» WORK REQUEST
Could you output exactly the lines running from the one containing "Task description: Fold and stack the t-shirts" to the final line of the listing below, leaving out pictures?

» RECORDED INFORMATION

________________________________________

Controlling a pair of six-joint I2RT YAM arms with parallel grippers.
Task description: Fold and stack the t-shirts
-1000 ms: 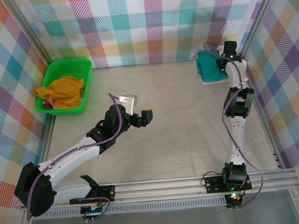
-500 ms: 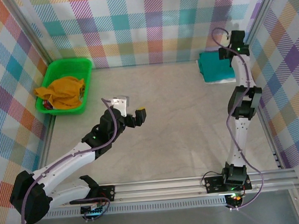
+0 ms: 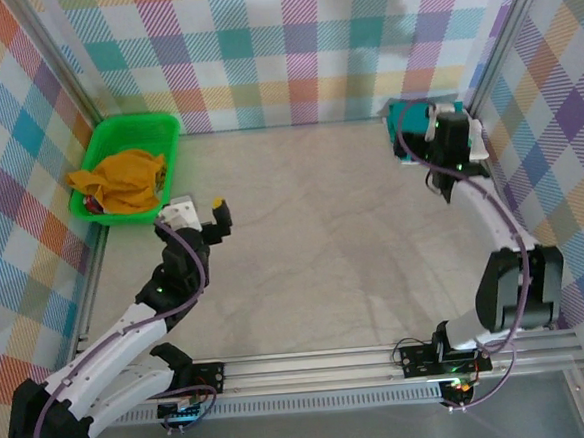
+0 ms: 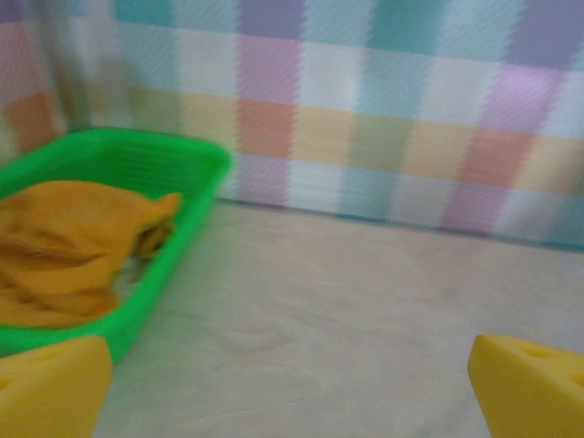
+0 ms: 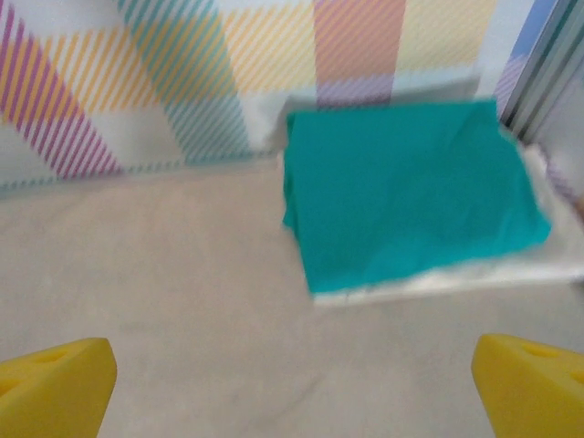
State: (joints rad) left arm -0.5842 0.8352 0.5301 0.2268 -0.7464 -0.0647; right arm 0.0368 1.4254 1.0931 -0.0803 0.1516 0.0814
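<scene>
Right tool [image 5: 292, 388] spread, empty, clear of your teal t-shirt [image 5: 411, 192].
It tops the white t-shirt [image 5: 484, 272], cornered upper right to free the table [image 5: 182, 274]; left tool [image 4: 292, 392], spread, faces the basket [image 4: 182, 164].

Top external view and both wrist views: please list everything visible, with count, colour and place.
green plastic basket: one, green, far left of table
crumpled cloth: one, mustard yellow, inside the basket
folded teal cloth t-shirt: one, teal, far right corner, on top
cream-white cloth t-shirt: one, cream-white, beneath the teal one
flat table: one, beige, under everything
left pincer: one, yellow fingertips, open, near the basket
right pincer: one, yellow fingertips, open, facing the t-shirts
</scene>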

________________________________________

» SOLUTION
Task description: Fold and stack the t-shirts
-1000 ms: 
-500 ms: 
+0 ms: 
+0 ms: 
+0 ms: 
State: (joints rad) left arm -0.5842 0.8352 0.5301 0.2268 -0.7464 -0.0647; right arm 0.0368 1.4254 1.0931 -0.0803 0.1516 0.0814
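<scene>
Right tool [image 5: 292, 388] spread, empty, clear of your teal t-shirt [image 5: 411, 192].
It tops the white t-shirt [image 5: 484, 272], cornered upper right to free the table [image 5: 182, 274]; left tool [image 4: 292, 392], spread, faces the basket [image 4: 182, 164].

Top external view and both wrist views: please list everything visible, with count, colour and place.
green plastic basket: one, green, far left of table
crumpled cloth: one, mustard yellow, inside the basket
folded teal cloth t-shirt: one, teal, far right corner, on top
cream-white cloth t-shirt: one, cream-white, beneath the teal one
flat table: one, beige, under everything
left pincer: one, yellow fingertips, open, near the basket
right pincer: one, yellow fingertips, open, facing the t-shirts
</scene>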

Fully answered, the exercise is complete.